Recommendations: Apply phylogenetic corrections such as phylogenetic independent contrasts or lineage-weighted frequencies before calculating substitution frequencies. Compare results using both raw frequencies and phylogenetically-corrected frequencies to assess the impact on conclusions.

·      Lack of multiple testing correction and statistical power analysis. There is an extensive multiple testing problem inherent in the study design and no correction method applied to mitigate it. The authors conduct monthly model retraining across 25 time points from December 2020 to December 2022 with predictions on ~23,000 substitutions (1273 positions × ~19 possible changes), across 4 protein structures. The authors make some negative claims (e.g., "no temporal constraint changes"), but without power analysis, they can't distinguish “no change detected” from “insufficient power to detect real changes.”

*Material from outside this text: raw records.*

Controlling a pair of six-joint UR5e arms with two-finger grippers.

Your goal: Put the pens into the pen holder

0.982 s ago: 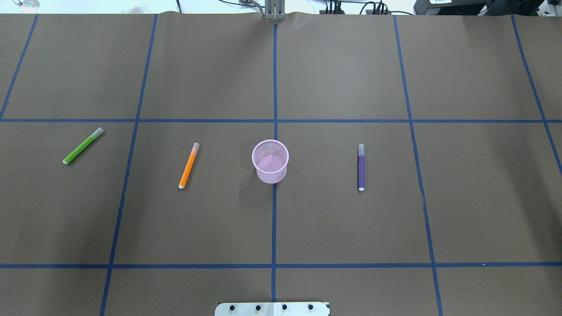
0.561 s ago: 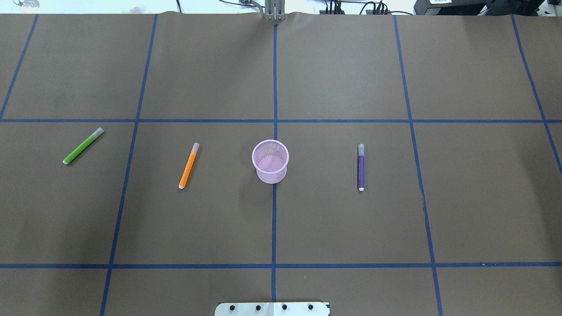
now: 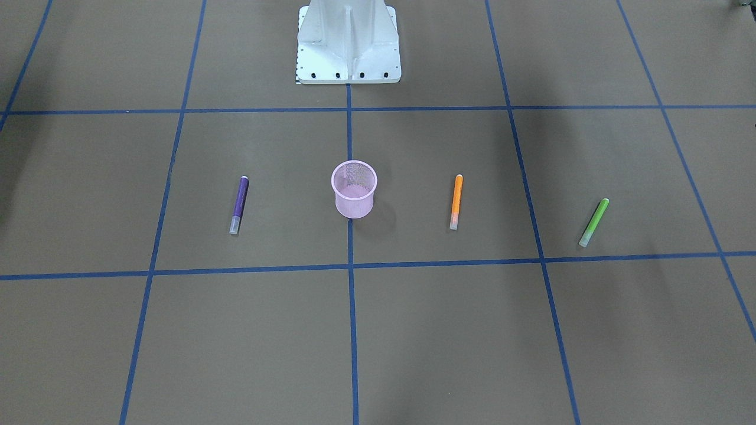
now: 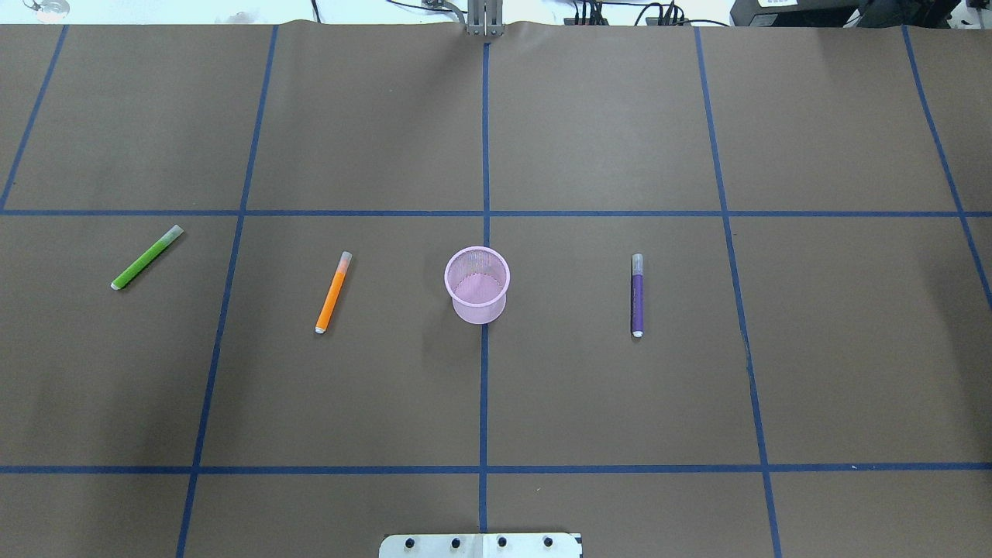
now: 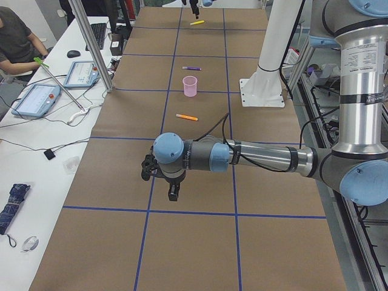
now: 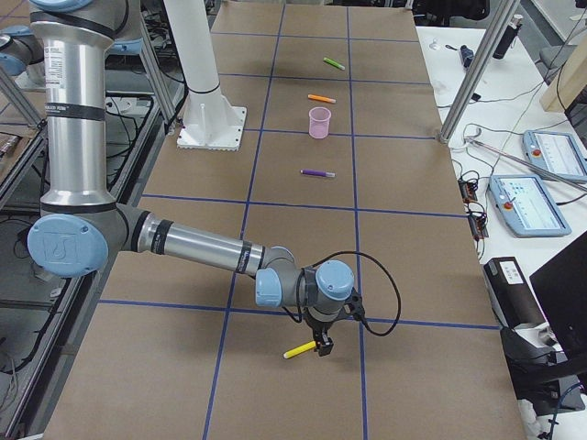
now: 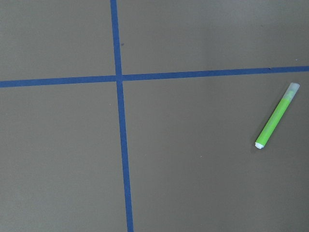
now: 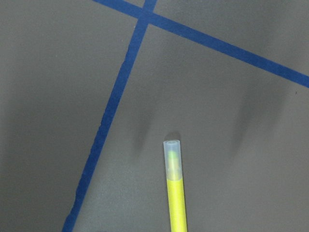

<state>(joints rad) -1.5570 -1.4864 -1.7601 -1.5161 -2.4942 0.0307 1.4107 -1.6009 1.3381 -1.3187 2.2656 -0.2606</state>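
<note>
The pink mesh pen holder (image 4: 477, 284) stands upright at the table's middle. The orange pen (image 4: 333, 292) and green pen (image 4: 147, 257) lie to its left, the purple pen (image 4: 637, 294) to its right. The yellow pen (image 6: 297, 351) is far out on the table's right end, right at the tip of my right gripper (image 6: 322, 348). In the right wrist view the yellow pen (image 8: 176, 198) runs up from the bottom edge. My left gripper (image 5: 173, 195) points down near the table's left end. The green pen (image 7: 275, 116) shows in its wrist view. I cannot tell either gripper's state.
The white robot base (image 3: 348, 41) stands at the table's near edge behind the holder. Blue tape lines cross the brown cover. A side desk with tablets (image 5: 36, 97) and a seated person (image 5: 15, 36) lies beyond the table's far edge.
</note>
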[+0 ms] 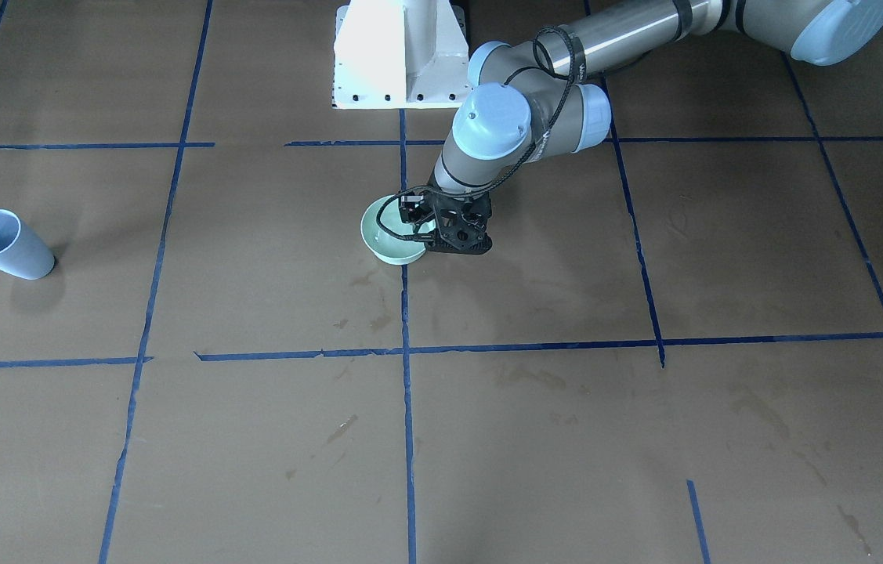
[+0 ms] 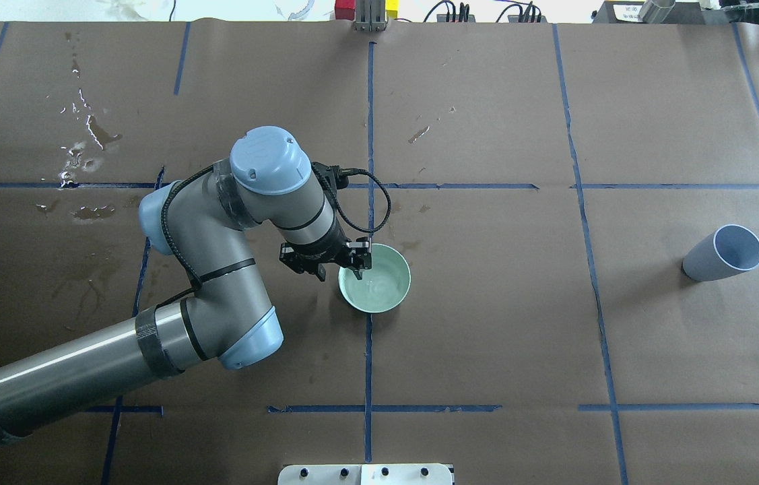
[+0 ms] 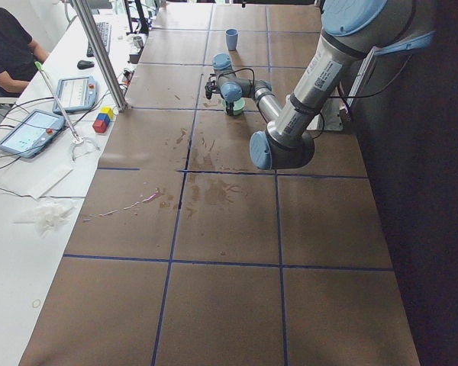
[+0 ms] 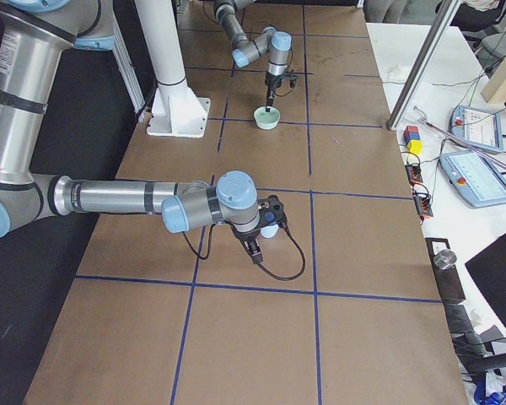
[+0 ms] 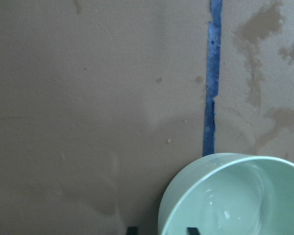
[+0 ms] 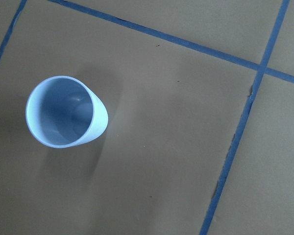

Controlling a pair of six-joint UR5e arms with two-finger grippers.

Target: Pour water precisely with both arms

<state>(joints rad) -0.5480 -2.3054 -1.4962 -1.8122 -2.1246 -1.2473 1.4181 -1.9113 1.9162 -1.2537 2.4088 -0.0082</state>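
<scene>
- Brown paper crossed by blue tape lines is spread over the table (image 2: 487, 337); wet patches (image 2: 79, 158) are seen toward its far left corner
- The left arm (image 2: 217, 269) is reached out over the middle of the table; its wrist is pointed down at the bowl
- The right arm (image 4: 118, 196) is shown only in the exterior right view, stretched low toward the table's right end
- A mint-green bowl (image 1: 394, 254) is set on the centre tape line, about midway between the robot's edge and the operators' edge
- A pale blue cup (image 2: 722, 252) is stood upright near the right-hand edge, well apart from the bowl
- The left gripper (image 5: 161, 230) is held released; its fingers (image 5: 191, 229) are parted astride the bowl's rim, one inside, one outside
- The right gripper (image 4: 255, 251) is held just beside the cup; whether it is released or clenched cannot be told
- The water (image 5: 225, 210) is seen as a faint sheen in the bowl's bottom
</scene>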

Recommendations: Implement multiple testing corrections using False Discovery Rate (FDR) or Bonferroni methods. Conduct formal statistical power analyses to determine the minimum effect size detectable given the sample sizes and analysis methods used. Calculate and report confidence intervals for the various temporal comparisons and explicitly acknowledge limitations in detecting small but potentially biologically meaningful changes.

Competing interests

The author declares that they have no competing interests.

Use of Artificial Intelligence (AI)

The author declares that they did not use generative AI to come up with new ideas for their review.